訝しげに俺を見ると、様子を見ながらスプーンを口に運ぶ。モモの顔が高揚したのがわかった。
「そんなに急いで食べたら、胃が驚いちゃうからゆっくり噛んで食べなさい」
俺の声が届いていないのか泣きながら食べ続けてしまう。コップに水を用意してモモの横に置いておく。案の定、急いで食べたため咽せてしまったようで、俺がコップを指差すとこれもおどおどしながら一気飲みしてしまう。
「おかわりもあるからね」
「はい……」
また大粒の涙を流してしまった。
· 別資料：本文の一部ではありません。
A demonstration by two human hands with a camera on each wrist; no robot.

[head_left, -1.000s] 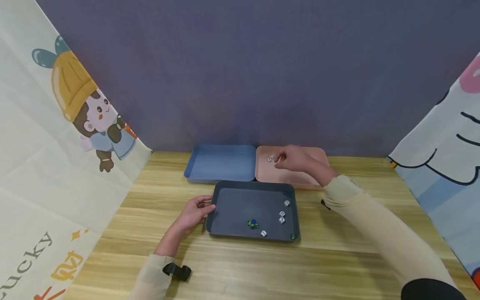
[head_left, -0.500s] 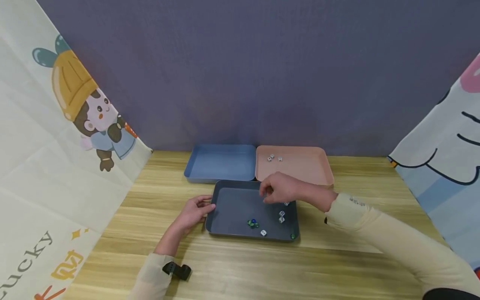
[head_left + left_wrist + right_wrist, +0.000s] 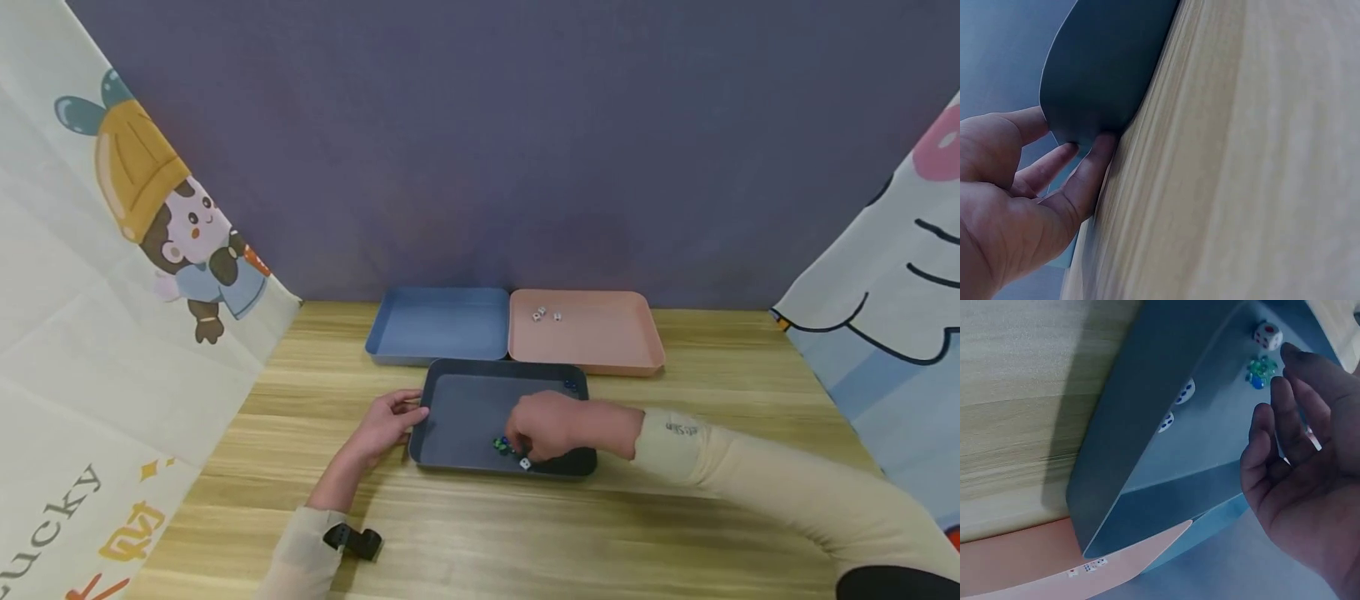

俺もまた同じくもらい泣きしてしまい、姉さんが呆れ気味だ。
「わん!」
「やっと起きたのか大福、ちょっとやめなさい!」
泣いてるモモを見て大変だと言わんばかりに、押し倒すと涙をベロベロと舐め始める。
ちょっと今はやめなさいって! 弱ってるんだから。
「わん、わん!」
なんとか引き剥がすと今度は俺の顔をベロベロと舐め始めた。そんなやり取りを見てモモがくすくすと笑った。
笑顔がとても可愛い。少しでも元気になってくれたのならよかった。